▸ Work request
Output all of the data below without changing a word, and exclude the pictures.

[[ Information provided, beginning ]]

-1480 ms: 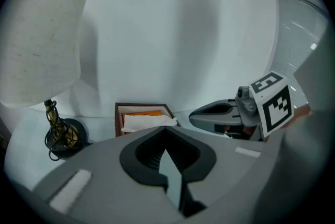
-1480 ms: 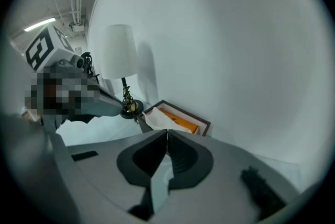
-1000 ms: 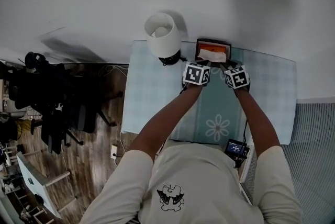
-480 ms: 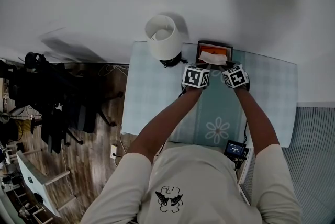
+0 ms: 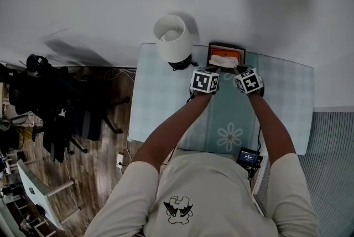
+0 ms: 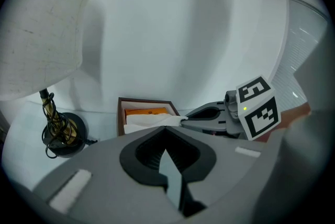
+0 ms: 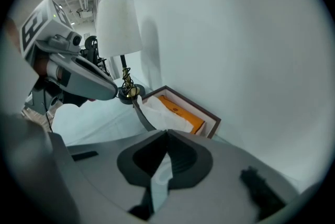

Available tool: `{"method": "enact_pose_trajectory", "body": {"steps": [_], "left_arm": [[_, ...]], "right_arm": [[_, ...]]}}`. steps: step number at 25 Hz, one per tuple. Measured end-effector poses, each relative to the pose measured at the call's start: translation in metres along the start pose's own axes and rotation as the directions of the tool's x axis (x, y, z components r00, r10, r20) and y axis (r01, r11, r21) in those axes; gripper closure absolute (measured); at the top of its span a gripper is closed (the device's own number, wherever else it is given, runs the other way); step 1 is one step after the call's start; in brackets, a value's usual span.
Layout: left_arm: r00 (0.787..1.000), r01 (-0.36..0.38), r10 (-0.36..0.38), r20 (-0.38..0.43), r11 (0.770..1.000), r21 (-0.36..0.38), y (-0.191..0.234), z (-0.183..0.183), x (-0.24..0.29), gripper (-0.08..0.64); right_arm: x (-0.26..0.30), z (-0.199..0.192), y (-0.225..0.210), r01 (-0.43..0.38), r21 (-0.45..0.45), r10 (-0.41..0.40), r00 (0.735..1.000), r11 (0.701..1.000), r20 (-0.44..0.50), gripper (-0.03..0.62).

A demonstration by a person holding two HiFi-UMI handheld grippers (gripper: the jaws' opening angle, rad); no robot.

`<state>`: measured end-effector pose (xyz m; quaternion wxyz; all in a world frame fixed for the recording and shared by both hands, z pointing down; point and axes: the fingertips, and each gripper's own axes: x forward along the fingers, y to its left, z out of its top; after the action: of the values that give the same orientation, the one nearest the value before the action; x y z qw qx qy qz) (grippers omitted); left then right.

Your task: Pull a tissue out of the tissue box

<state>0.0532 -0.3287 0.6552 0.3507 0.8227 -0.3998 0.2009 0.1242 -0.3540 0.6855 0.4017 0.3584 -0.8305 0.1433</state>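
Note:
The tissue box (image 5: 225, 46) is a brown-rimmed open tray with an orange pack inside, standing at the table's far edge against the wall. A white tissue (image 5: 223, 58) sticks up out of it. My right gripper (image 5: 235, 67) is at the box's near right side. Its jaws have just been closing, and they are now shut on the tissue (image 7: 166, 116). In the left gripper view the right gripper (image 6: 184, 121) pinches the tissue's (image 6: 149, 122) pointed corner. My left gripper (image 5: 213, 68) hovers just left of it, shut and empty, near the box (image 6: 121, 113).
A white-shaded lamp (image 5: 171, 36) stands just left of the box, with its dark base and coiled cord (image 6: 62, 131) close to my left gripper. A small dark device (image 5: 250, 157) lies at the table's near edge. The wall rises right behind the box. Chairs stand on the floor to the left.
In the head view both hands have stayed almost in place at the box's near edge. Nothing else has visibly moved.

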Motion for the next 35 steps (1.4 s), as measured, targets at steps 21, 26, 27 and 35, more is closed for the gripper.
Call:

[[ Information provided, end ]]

▸ Expected answer
-1480 ms: 
-1480 ms: 
-1000 ms: 
-480 ms: 
+0 ms: 
+0 ms: 
+0 ms: 

Available tool: `{"method": "enact_pose_trajectory", "body": {"steps": [_], "left_arm": [[_, ...]], "right_arm": [[_, ...]]}}`. steps: step number at 25 Hz, one per tuple. Measured end-effector poses, each relative to the pose measured at the call's start: translation in metres along the start pose's own axes and rotation as the directions of the tool's x axis (x, y, z components r00, r10, r20) and y axis (r01, r11, r21) in those axes; gripper closure absolute (measured); at the top of its span a gripper is closed (the device's own number, wherever else it is given, runs the other way); step 1 is one step after the call's start; in brackets, a value's usual span.
Layout: left_arm: r00 (0.787..1.000), r01 (-0.36..0.38), r10 (-0.36..0.38), r20 (-0.38..0.43), r11 (0.770..1.000), r21 (-0.36..0.38), y (-0.191..0.234), z (-0.183..0.183), x (-0.24..0.29), gripper (-0.08..0.64); right_arm: x (-0.26..0.30), z (-0.199..0.192), y (-0.225..0.210), r01 (-0.43..0.38), r21 (-0.45..0.45), r10 (-0.41..0.40), r00 (0.735..1.000), r11 (0.701..1.000), r20 (-0.44..0.50), gripper (-0.03..0.62).

A demonstration by a person holding two HiFi-UMI handheld grippers (gripper: the jaws' opening angle, rad); no robot.

`<state>`: measured end-effector pose (xyz m; quaternion wxyz; all in a world frame fixed for the recording and shared by both hands, z pointing down; point and axes: the fingertips, and each gripper's own axes: x forward along the fingers, y to its left, z out of its top; after the action: of the values that give the same orientation, the one nearest the value before the action; x y z qw qx qy qz) (grippers omitted); left then right.

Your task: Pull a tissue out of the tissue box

<state>0.0532 -0.3287 0.6552 0.3507 0.8227 -0.3998 0.2009 0.1242 -0.3540 0.6855 0.4017 0.3584 -0.8305 0.1433</state>
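Note:
The tissue box (image 5: 225, 46) is a brown-rimmed open tray with an orange pack inside, standing at the table's far edge against the wall. A white tissue (image 5: 223, 58) sticks up out of it. My right gripper (image 5: 235, 67) is at the box's near right side. Its jaws have just been closing, and they are now shut on the tissue (image 7: 166, 116). In the left gripper view the right gripper (image 6: 184, 121) pinches the tissue's (image 6: 149, 122) pointed corner. My left gripper (image 5: 213, 68) hovers just left of it, shut and empty, near the box (image 6: 121, 113).
A white-shaded lamp (image 5: 171, 36) stands just left of the box, with its dark base and coiled cord (image 6: 62, 131) close to my left gripper. A small dark device (image 5: 250, 157) lies at the table's near edge. The wall rises right behind the box. Chairs stand on the floor to the left.
In the head view both hands have stayed almost in place at the box's near edge. Nothing else has visibly moved.
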
Motion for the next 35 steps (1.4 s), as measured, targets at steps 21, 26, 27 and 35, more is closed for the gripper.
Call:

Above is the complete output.